Data block
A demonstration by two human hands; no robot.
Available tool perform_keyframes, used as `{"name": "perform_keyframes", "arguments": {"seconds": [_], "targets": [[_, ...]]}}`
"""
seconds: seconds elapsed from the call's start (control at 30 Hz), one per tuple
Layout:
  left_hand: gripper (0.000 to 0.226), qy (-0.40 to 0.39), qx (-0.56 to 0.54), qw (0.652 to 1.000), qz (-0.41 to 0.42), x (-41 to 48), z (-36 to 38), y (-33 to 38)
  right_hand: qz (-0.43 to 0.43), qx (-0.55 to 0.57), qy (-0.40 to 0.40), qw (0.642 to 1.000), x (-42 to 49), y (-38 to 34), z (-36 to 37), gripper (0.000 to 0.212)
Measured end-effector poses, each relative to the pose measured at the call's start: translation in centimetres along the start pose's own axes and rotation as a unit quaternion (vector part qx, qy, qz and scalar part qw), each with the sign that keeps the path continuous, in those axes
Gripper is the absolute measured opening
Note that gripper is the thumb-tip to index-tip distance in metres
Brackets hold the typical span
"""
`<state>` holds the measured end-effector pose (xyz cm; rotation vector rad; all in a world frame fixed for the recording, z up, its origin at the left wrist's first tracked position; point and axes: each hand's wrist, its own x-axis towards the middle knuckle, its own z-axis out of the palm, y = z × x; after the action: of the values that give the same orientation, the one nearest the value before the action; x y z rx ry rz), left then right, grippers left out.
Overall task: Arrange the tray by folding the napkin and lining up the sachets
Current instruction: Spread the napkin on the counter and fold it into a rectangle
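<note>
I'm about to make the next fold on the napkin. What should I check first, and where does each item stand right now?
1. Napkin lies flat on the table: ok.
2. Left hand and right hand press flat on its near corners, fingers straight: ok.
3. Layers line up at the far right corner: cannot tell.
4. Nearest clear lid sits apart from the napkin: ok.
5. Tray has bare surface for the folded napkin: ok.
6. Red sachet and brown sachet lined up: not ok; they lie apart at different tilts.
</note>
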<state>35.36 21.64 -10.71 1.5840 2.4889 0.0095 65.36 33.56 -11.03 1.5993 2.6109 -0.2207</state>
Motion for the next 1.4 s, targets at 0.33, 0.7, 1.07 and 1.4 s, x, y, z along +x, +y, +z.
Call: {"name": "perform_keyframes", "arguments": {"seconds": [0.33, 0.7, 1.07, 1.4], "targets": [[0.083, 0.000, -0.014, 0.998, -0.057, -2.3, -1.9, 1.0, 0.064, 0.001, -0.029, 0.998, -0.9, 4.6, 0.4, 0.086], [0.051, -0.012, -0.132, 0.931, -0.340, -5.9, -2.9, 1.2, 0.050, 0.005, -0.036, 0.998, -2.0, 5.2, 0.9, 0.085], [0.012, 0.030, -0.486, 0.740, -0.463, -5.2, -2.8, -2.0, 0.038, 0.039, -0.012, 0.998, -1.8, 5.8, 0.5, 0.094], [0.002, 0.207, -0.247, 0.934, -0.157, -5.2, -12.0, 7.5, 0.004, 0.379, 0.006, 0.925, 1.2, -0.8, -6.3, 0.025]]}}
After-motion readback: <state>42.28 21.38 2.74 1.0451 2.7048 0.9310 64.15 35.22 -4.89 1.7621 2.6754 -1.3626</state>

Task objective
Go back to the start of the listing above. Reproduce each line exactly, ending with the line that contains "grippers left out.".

Answer to the exercise
A demonstration by two human hands; no robot.
Available tool perform_keyframes, used as `{"name": "perform_keyframes", "arguments": {"seconds": [_], "targets": [[_, ...]]}}`
"""
seconds: seconds elapsed from the call's start (control at 30 Hz), one per tuple
Layout:
  left_hand: gripper (0.000 to 0.226), qy (-0.40 to 0.39), qx (-0.56 to 0.54), qw (0.652 to 1.000), qz (-0.41 to 0.42), x (-41 to 48), z (-36 to 38), y (-33 to 38)
  right_hand: qz (-0.43 to 0.43), qx (-0.55 to 0.57), qy (-0.40 to 0.40), qw (0.642 to 1.000), x (-42 to 49), y (-38 to 34), z (-36 to 37), gripper (0.000 to 0.212)
Measured end-effector poses, each relative to the pose measured at the call's start: translation in centimetres along the start pose's own axes and rotation as a unit quaternion (vector part qx, qy, qz and scalar part qw), each with the sign that keeps the path continuous, in those axes
Gripper is the absolute measured opening
Note that gripper is the thumb-tip to index-tip distance in metres
Brackets hold the typical span
"""
`<state>` holds the measured end-effector pose (xyz cm; rotation vector rad; all in a world frame fixed for the recording, z up, its origin at the left wrist's first tracked position; point and axes: each hand's wrist, its own x-axis towards the middle knuckle, its own z-axis out of the palm, y = z × x; after the action: of the values that give the same orientation, the one nearest the value before the action; x y z rx ry rz), left then right, grippers left out.

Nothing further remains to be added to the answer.